Automated workflows for the morphological characterization of organelles in electron microscopy image stacks (LB72)

Abstract

Advances in three‐dimensional electron microscopy (EM) have facilitated the collection of image stacks with a field‐of‐view that is large enough to cover a significant percentage of anatomical subdivisions at nano‐resolution. When coupled with enhanced staining protocols, such techniques produce data that can be mined to establish the morphologies of all organelles across hundreds of whole cells in their in situ environments. Although instrument throughputs are approaching terabytes of data per day, image segmentation and analysis remain significant bottlenecks in achieving quantitative descriptions of whole cell organellomes.

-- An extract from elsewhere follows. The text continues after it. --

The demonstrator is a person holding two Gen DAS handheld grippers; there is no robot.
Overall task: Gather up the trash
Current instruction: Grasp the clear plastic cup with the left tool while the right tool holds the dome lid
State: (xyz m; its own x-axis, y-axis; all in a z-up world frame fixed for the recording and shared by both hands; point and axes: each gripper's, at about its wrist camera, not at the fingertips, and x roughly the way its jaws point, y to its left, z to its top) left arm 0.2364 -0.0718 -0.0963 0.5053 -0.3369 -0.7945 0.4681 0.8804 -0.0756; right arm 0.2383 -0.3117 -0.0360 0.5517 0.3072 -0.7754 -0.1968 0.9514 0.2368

Here we describe computational workflows that achieve the automatic segmentation of organelles from regions of the central nervous system by applying supervised machine learning algorithms to slices of serial block‐face scanning EM (SBEM) datasets. We also demonstrate that our workflows can be parallelized on supercomputing resources, resulting in a dramatic reduction of their run times. These methods significantly expedite the development of anatomical models at the subcellular scale and facilitate the study of how these models may be perturbed following pathological insults.Grant Funding Source: Supported by NIGMS under awards number P41 GM103412‐25 and P41 GM103426, the NINDS under award number 1R01NS07531, and NIDA under award number 5T32DA007315‐10.